Ольга Фадеевна трудно вздохнула:

- Вы, мужчины, все принимаете в двух измерениях: это - хорошо, то плохо. Для вас середины не существует. А знал ли ты, муженек мой любезный, уважаемый подполковник медицинской службы, что Насибулин вешался, что Семен из петли его вынул? В ту самую ночь после столкновения с Вацурой?

- Впервые слышу. А ты знала об этом?

- Разумеется.

- И молчала?

- Семен просил. Он-то и заставил себя подняться, потому что опасался, как бы Ахмет чего не сотворил с собой.

Петр Януарьевич притворно вздохнул, развел руки в стороны - дескать, вот они какие женщины!

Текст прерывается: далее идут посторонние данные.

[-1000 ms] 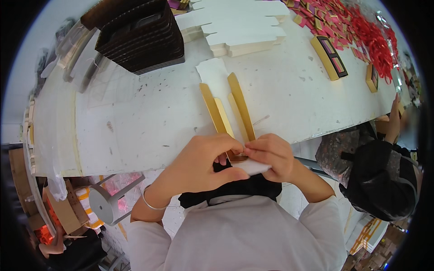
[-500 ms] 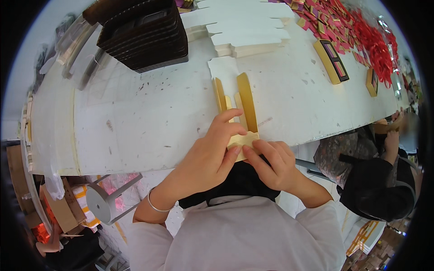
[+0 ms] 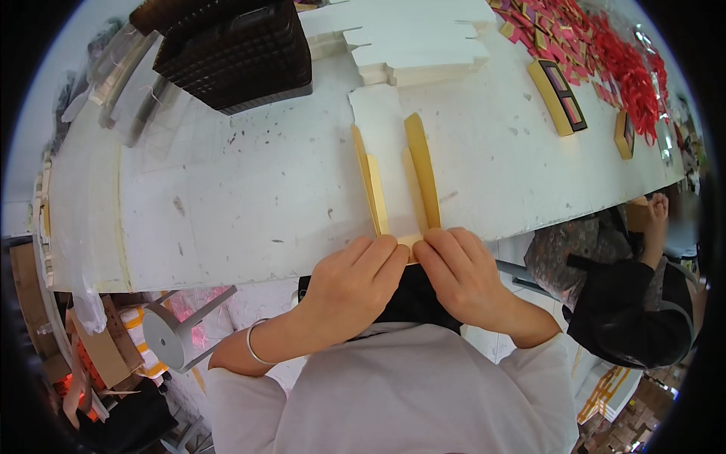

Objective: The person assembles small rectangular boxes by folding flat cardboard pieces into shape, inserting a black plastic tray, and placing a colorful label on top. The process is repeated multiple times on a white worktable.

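A flat white and gold cardboard box blank [image 3: 393, 170] lies on the white table [image 3: 249, 189], its two gold side flaps standing up. My left hand [image 3: 355, 284] and my right hand [image 3: 461, 268] sit side by side at the table's near edge. Both press their fingertips on the blank's near end, where a small gold flap is mostly hidden under the fingers. A thin bracelet circles my left wrist.
A stack of black trays [image 3: 234, 49] stands at the back left, with stacked white blanks [image 3: 416, 38] behind the piece. Gold boxes [image 3: 560, 94] and red ribbons [image 3: 628, 68] lie at the right. Another person [image 3: 628, 295] sits at my right. A grey stool [image 3: 174, 333] is below.
The blank has gone from my lap up onto the table and lies flat there. Both hands moved forward with it and now press its near end at the table edge.
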The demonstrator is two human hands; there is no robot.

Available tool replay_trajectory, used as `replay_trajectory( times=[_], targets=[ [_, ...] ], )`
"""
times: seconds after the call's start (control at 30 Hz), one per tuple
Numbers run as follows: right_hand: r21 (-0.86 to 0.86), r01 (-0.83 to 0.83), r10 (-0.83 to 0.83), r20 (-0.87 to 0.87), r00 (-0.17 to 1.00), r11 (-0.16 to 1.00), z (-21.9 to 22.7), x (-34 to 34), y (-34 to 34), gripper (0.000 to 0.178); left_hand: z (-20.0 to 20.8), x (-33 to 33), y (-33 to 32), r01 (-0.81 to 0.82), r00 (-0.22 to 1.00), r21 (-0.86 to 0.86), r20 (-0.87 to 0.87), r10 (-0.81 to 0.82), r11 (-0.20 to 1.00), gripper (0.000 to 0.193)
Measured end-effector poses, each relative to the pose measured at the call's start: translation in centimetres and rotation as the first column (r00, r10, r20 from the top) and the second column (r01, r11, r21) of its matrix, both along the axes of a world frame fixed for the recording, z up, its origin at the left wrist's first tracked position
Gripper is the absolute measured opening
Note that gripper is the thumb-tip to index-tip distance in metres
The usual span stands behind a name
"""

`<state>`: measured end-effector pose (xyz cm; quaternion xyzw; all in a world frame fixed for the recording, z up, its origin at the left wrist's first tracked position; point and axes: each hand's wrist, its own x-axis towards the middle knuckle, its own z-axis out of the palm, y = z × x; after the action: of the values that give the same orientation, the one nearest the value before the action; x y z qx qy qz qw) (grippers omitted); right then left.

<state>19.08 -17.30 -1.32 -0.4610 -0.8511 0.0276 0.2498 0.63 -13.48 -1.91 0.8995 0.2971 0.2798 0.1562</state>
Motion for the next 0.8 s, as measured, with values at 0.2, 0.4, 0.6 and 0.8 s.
replay_trajectory(
  times=[0.2,0.4,0.6,0.8],
  targets=[
    [-0.496,-0.071,0.117,0.063,0.991,0.866,2.3,1.0,2.4,0.026,0.5,0.0,0.6,0.067,0.988,-0.094,-0.134,-0.08,0.993,0.018],
    [-0.257,-0.122,0.117,-0.036,0.992,0.959,2.3,2.6,3.4,0.022,2.7,-1.4,2.6,0.151,0.946,-0.241,-0.247,-0.211,0.959,0.01],
    [-0.092,-0.098,0.109,0.125,0.986,0.991,1.2,4.9,5.1,0.022,4.9,-2.2,3.4,0.071,0.939,0.041,-0.341,-0.053,0.997,0.035],
    [-0.284,-0.256,0.185,-0.254,0.949,0.924,2.5,1.3,2.6,0.029,1.6,-1.8,2.2,0.086,0.967,0.239,-0.253,-0.023,0.967,0.017]
  ],
)
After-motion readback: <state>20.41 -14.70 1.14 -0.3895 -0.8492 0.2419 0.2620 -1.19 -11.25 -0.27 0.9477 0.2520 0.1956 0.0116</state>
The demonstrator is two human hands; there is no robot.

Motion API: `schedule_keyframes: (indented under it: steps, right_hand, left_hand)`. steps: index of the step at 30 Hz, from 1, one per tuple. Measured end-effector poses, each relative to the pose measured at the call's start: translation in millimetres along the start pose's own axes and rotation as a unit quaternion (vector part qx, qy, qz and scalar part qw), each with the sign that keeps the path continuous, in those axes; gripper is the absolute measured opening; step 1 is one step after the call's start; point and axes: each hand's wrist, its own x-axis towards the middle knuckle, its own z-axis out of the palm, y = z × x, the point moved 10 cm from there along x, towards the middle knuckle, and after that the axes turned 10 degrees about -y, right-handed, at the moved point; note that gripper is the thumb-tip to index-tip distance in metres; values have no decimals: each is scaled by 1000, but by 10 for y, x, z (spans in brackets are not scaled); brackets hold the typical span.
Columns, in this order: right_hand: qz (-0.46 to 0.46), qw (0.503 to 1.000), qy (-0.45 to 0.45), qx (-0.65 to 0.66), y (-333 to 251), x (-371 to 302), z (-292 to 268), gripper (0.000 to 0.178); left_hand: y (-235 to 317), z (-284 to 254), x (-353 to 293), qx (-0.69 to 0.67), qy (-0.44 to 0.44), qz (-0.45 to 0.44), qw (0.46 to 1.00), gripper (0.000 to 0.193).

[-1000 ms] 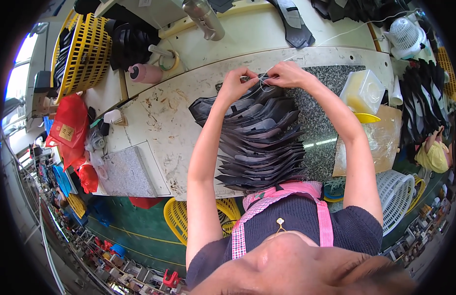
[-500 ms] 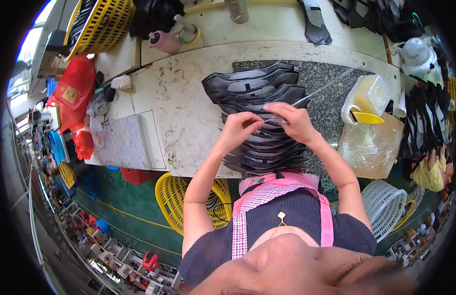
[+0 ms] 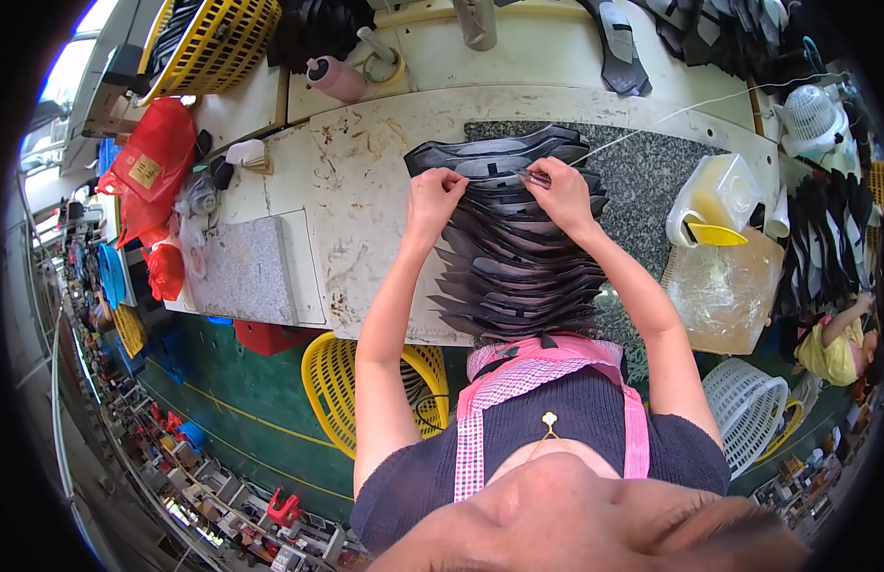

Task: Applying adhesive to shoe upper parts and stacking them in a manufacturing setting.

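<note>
A long row of overlapping black and grey shaped pieces [image 3: 518, 276] lies across the work table, reaching back from my apron. Over the far end of that row, my left hand [image 3: 432, 202] is closed in a pinch on a thin white cord [image 3: 670, 118]. Opposite it, my right hand [image 3: 562, 195] also pinches at the cord, which runs off toward the far right. Something small and shiny shows at the right fingertips; its kind cannot be made out. A pale line spans the gap between both hands, just above the pieces.
On the right stand a clear plastic container [image 3: 723, 191] with a yellow scoop [image 3: 716, 234] and a plastic-wrapped board [image 3: 723, 300]. A grey stone slab [image 3: 242, 272] and red bags [image 3: 156, 153] are at left. Yellow [image 3: 337, 381] and white baskets [image 3: 742, 410] stand below the table.
Both hands have moved away from me toward the far end of the row, and the gap between them has widened. More of the white cord shows at right. The view has shifted slightly.
</note>
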Motion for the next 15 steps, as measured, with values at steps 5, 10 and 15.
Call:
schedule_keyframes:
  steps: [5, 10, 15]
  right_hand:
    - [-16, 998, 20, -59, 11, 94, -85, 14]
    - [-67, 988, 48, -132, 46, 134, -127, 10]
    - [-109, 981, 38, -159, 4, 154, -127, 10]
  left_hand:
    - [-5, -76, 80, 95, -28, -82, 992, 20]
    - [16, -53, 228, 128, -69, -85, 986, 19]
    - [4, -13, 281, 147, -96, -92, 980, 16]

- А что еще ты приберегла, Олечка? - спросил он, прищурившись. Выкладывай заодно остальное.

- Было бы что.

Рассказ второй

С тех пор как он стал "ходячим", его только и видели на подоконнике палаты с книгой в руках. Собственно, книгу он лишь поддерживал на коленях левой рукой, правую же, взятую в гипс, держал на отлете, будто защищал свое место от посягательств других. Окно выходило в жиденький парк, но наступил май, и буйно зазеленевшая листва скрыла черные пни тополей, срубленных еще недавно хозяйничавшими в поселке оккупантами, заполнила пустоты в поредевших аллеях, сейчас пронизанных ярким солнцем; с высоты третьего этажа, с подоконника, окрашенного белой эмалью, как с наблюдательного пункта, просматривался парк, квартал разбитых домишек, речка в пологих берегах, взорванная пристань по ту сторону реки, дальний лес.

На лес и на речку Семен мог смотреть часами. Они напоминали ему о доме, о родной стороне на Оршанщине, где тоже вокруг темнели леса и поблизости дома, буквально в нескольких минутах ходьбы, протекал Днепр, только пристань была значительно солиднее, хотя ее, очевидно, тоже взорвали фашисты, как эту.

После долгих недель неподвижности Семена тянуло вниз, на волю, но там, во всех уголках парка и на аллеях, празднично посыпанных желтым песком, толклись люди в застиранных больничных халатах, слышались смех, говор, пахло махрой. А Семену крайне необходимо было уединение - тренировал руку, перебарывая нестерпимую боль и... запреты врача.